A little bit about health system statistics for us. Great River Health System has 96 active providers, so currently 32 of those providers are utilizing CPOE. We recently went live in our Emergency Department with ordering medication by the providers. With that huge task that we have accomplished, we have met the CPOE requirement for Stage 1 of meaningful use. We are currently at 50% of all unique patients have one medication order entered. That’s a huge goal for us that we’ve reached and we’re pretty proud of our providers here for complying with that.
A little bit more about the project. CPOE implementation started prior to my employment at the Health System with a pilot position in April 2009. Shortly after the pilot was… started, I was hired and part of my job description was to provide education on the electronic health records to providers and other staff. I became the lead of the CPOE project shortly after I started. To further along the project we asked for volunteers to participate with CPOE. At that point in time, meaningful use requirement wasn’t even a blip on our radar. We weren’t looking for that. We knew it was coming but it wasn’t something we were focused on.
One of the reasons that the project was different at that time is that we were working with a team of volunteers. These were people who wanted to participate. If you called them, they called you back. If you emailed them, they emailed you back. They wanted our help. It made communicating with this group of providers much easier.
Recently, we have run out of volunteers. They… It’s not something that everyone wants to jump up and do. CPOE has become a requirement for our hospital, and they’re wanting to apply for the financial incentives and reimbursement from the government through meeting the meaningful use requirements. So according to our administration, CPOE is no longer an option, but something that has to be done. They’ve seen the millions of dollars it can mean for our health care system, and attached to projects like CPOE, it’s become a huge priority.

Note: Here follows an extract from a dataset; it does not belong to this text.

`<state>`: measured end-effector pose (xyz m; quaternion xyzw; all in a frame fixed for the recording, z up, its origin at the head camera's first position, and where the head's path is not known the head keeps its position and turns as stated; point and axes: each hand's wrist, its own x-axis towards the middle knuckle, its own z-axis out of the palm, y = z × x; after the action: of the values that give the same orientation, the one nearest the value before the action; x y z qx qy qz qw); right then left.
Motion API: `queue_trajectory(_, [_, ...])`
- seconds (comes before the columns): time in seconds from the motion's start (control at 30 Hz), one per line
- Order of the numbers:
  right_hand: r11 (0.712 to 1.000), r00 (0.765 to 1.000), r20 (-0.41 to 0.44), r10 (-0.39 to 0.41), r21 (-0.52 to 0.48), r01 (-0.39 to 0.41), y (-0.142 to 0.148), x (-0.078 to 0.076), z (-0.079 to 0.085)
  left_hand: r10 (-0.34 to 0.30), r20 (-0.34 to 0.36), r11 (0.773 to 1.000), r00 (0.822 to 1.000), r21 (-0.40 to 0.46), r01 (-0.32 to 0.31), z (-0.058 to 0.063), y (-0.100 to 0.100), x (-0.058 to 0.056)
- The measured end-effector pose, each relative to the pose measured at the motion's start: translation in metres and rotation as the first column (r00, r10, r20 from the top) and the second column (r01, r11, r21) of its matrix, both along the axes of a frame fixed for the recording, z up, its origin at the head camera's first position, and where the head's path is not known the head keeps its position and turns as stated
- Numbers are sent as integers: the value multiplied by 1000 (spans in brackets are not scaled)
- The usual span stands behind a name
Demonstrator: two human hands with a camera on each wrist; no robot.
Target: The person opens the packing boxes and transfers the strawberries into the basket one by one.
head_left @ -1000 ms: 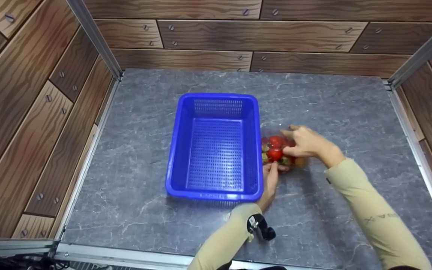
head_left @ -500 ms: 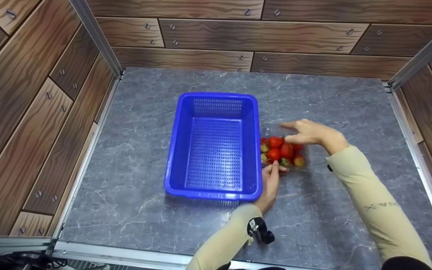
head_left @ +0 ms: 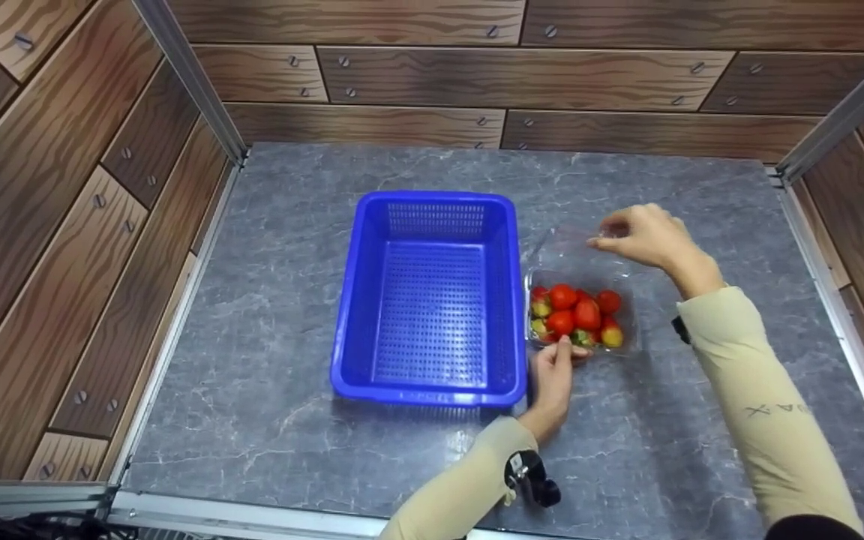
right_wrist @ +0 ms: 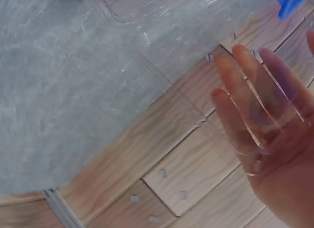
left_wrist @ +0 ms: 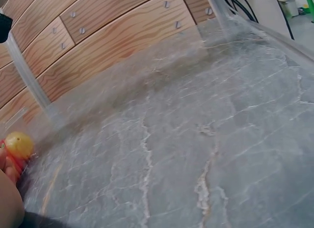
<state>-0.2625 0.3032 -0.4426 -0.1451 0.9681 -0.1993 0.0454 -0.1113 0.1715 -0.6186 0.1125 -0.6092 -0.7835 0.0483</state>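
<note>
A clear plastic clamshell box [head_left: 631, 337] of small round red and yellow-green fruits [head_left: 586, 315] lies right of the blue basket [head_left: 432, 393]. My left hand [head_left: 552, 382] holds the box's near edge, thumb at the rim and fingers along the front side. The left wrist view shows only part of that hand [left_wrist: 9, 203] at the left edge, beside a yellow fruit [left_wrist: 19, 144]. Behind the box its clear lid [head_left: 571, 238] stands raised, with my right hand [head_left: 649, 236] at its edge. Straight, slightly spread fingers [right_wrist: 252, 85] show through the clear plastic in the right wrist view.
The blue basket has perforated walls and nothing inside. Grey marbled tabletop [head_left: 267, 315] lies under everything. Wood-patterned panels [head_left: 432, 75] close off the back and both sides, with metal rails [head_left: 252, 517] along the edges.
My right hand has moved up and to the right, away from the fruits, and the lid now stands raised. My left hand and the box have shifted slightly toward me and rightward.
</note>
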Motion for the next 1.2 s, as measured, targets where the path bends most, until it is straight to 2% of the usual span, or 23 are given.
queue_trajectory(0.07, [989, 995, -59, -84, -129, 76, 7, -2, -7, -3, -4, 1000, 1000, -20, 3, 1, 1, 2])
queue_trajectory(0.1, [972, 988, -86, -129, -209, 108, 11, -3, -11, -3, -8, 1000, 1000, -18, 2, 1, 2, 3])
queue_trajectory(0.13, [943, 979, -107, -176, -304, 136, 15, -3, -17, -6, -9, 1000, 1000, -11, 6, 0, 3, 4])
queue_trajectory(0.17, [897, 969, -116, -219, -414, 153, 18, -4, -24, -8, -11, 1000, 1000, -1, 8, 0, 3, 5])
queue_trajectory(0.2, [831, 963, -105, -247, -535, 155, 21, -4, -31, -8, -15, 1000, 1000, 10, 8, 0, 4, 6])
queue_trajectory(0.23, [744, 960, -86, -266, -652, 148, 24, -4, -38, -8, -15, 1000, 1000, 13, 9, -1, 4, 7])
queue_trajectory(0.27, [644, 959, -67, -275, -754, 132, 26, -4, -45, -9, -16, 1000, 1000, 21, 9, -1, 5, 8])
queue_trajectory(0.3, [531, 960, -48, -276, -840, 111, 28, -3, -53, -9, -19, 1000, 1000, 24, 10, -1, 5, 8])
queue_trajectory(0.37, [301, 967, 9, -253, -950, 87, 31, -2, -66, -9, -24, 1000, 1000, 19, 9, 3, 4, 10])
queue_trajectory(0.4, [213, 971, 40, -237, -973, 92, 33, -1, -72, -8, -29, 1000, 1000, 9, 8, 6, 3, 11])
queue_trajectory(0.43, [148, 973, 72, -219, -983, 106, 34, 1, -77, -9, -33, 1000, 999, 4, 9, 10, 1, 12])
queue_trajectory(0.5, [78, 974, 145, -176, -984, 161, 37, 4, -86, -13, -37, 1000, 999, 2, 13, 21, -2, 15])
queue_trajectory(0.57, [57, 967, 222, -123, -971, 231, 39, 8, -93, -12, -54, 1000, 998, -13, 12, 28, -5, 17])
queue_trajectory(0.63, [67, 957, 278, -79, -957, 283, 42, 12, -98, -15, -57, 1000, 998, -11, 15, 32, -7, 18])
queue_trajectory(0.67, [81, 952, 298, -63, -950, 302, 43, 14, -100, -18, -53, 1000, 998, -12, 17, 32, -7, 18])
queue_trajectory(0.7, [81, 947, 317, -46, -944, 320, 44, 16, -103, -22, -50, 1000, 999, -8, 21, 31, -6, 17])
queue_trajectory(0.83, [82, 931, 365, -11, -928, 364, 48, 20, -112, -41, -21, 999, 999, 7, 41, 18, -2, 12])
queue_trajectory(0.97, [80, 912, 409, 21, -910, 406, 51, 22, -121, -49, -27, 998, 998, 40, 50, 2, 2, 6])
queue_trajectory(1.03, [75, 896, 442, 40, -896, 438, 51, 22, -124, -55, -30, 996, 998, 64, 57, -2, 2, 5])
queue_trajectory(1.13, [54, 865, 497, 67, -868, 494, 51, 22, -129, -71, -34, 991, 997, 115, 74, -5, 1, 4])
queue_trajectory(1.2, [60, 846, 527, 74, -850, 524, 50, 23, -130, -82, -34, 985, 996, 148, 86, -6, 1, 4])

Well, it has become a priority for administration. That does not mean that it has become a priority for the providers who will be participating with the project. And as you can tell, I’m not here to bad-talk providers. It’s just something that’s different to their workflow.
Slide 6
So, we’re going to identify who is a resistant audience.
Slide 7
According to Dictionary.com, to resist is “to make a stand or make efforts in opposition, or to act in opposition.” And so what makes a person resistant?

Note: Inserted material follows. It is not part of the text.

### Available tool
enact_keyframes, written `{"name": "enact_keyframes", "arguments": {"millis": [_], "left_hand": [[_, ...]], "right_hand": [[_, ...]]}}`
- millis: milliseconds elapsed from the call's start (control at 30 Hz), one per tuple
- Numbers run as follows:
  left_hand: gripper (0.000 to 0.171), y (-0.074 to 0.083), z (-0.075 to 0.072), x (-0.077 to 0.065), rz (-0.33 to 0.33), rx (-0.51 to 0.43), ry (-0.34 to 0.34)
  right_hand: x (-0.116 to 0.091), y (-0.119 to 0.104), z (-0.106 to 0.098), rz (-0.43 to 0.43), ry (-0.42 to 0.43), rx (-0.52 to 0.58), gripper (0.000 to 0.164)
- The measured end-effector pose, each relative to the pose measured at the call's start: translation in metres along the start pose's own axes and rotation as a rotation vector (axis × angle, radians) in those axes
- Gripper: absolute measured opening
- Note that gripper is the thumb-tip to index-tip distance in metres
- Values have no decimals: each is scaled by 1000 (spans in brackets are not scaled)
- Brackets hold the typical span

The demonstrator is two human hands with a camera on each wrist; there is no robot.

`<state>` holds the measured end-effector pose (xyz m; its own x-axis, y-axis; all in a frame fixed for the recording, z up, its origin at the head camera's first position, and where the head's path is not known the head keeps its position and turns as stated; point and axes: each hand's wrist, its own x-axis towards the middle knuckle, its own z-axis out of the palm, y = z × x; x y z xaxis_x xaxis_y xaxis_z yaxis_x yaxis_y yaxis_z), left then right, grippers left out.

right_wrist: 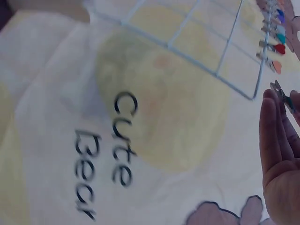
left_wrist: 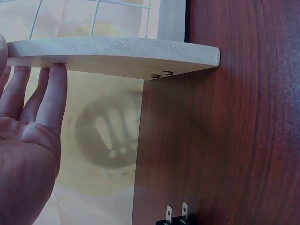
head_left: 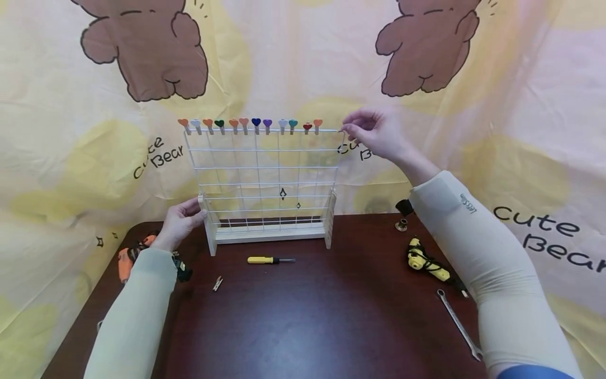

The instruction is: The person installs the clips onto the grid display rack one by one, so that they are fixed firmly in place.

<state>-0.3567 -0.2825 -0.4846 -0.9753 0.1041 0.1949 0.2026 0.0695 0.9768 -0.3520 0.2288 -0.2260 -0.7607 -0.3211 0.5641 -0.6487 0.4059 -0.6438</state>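
A white wire grid rack (head_left: 267,167) with wooden end panels stands on the table. Heart-topped clothespins (head_left: 256,122) in several colours line its top wire. My left hand (head_left: 182,223) holds the rack's left wooden panel (left_wrist: 117,49), its fingertips against the outer face and the thumb at the edge. Beyond the grid's top right corner, my right hand (head_left: 376,131) pinches another small clothespin (right_wrist: 280,93) between thumb and fingers. In the right wrist view that clothespin looks apart from the wire; its heart is mostly hidden by the fingers.
A yellow-handled screwdriver (head_left: 265,260) and a loose clothespin (head_left: 218,283) lie before the rack. At left is an orange tool (head_left: 127,263), partly behind my forearm. On the right are a yellow corded tool (head_left: 426,260), a wrench (head_left: 459,323) and a small brass-coloured piece (head_left: 401,226). Printed cloth (head_left: 293,68) hangs behind.
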Motion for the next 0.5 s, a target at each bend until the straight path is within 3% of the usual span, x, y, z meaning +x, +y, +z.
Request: {"name": "enact_keyframes", "arguments": {"millis": [167, 300, 500], "left_hand": [[59, 2, -1, 0, 0, 9, -6], [60, 2, -2, -1, -8, 58, 6], [60, 2, -1, -2, -11, 53, 2]], "right_hand": [[15, -15, -13, -58, -27, -336, 18], [29, -26, -16, -65, -107, -430, 12], [49, -48, -11, -44, -311, -607, 11]]}}
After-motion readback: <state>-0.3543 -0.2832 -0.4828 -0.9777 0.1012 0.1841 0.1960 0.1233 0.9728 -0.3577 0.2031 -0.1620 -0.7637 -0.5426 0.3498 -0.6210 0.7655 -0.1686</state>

In my experience, a resistant audience is one that has unanswered questions, so they’re not quite sure of what’s going on. They don’t understand the process. They’re unwilling to change their current processes and they might also be fearful of process changes. As evidenced by my story at the beginning of the presentation, a resistant audience is not always an old audience. They’re not always the older people that you’re dealing with, and they’re not always people in positions of authority. A resistant audience can be a collective group of people.
So what are identifying qualities for a resistant audience? Body language is a huge one for me. If while you’re talking to them their arms are crossed, or they’re not paying attention. Are they on their BlackBerry checking their email or texting someone? What about the tone of their voice? Do they have an accusatory tone when they’re asking questions, or is the volume of their voice elevating as the conversation progresses?

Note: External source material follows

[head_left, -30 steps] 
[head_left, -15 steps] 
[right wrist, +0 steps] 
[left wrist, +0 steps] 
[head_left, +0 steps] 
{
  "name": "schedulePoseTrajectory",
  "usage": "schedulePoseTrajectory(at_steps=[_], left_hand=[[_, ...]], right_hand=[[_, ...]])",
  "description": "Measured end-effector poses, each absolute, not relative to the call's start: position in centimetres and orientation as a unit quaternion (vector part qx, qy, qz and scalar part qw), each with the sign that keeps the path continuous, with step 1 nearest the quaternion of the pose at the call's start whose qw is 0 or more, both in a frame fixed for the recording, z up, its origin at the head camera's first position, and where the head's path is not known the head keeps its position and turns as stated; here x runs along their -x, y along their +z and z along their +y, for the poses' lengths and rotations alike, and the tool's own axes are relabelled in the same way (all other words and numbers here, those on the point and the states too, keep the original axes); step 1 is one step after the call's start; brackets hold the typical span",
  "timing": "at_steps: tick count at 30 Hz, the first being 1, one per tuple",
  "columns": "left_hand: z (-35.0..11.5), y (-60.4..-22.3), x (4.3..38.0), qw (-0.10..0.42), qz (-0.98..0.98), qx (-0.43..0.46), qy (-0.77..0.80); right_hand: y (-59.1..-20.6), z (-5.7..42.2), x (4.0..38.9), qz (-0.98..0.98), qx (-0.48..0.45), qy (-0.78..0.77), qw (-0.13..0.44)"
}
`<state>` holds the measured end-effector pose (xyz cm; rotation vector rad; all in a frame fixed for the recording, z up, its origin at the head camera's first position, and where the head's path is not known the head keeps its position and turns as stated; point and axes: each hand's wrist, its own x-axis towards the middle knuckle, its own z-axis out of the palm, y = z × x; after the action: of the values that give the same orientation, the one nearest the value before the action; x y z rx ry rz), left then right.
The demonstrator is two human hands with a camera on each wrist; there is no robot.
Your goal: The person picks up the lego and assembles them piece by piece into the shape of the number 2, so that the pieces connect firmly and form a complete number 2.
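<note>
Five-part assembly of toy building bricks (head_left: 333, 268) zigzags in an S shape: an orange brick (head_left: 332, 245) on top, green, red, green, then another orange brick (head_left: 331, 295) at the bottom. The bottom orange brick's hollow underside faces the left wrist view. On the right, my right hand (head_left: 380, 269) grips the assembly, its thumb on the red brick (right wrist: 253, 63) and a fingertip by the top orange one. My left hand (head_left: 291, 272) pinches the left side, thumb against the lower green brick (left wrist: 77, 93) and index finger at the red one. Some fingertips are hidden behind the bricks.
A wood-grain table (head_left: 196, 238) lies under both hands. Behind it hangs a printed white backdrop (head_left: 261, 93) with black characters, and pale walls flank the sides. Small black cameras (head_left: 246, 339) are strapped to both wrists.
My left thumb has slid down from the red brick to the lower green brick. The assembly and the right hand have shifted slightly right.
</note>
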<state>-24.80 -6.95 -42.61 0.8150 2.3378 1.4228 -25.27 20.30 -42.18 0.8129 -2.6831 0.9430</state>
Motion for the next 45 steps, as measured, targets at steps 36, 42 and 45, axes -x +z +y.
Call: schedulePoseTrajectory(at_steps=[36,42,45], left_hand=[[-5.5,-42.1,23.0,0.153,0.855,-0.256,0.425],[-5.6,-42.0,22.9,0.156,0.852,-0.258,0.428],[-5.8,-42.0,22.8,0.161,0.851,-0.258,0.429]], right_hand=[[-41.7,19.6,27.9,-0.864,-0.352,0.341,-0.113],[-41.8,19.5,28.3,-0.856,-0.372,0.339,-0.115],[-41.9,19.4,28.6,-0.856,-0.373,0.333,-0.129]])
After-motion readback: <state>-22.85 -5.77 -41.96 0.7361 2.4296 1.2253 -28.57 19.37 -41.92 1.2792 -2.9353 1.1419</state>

And finally, negative language. Is the audience speaking poorly about the proposed changes? They’re listening to what it is that you’re asking them to do, and they’re adamant about the fact that they’re not going to do this and no one can make them. We… I encountered a few of those people in this organization, as I’m sure other people have also in other places.
Slide 8
Ok. So the next topic we’re going to are perceived barriers, and there’s two things about perceived barriers I wanted to bring up. The resistant audience may have perceived barriers, but not all of the barriers to communication are just on one side. Communication is a two-way street…
Slide 9
…so I’ve definitely identified barriers for myself in implementing this project. One of those is speaking to authority figures. Communicating to someone who is in a position of authority can be very intimidating, and until you have a culture in your organization or in your office that promotes open communication between people of all authority figures, then it’s going to be difficult. There’s always going to be a hierarchy.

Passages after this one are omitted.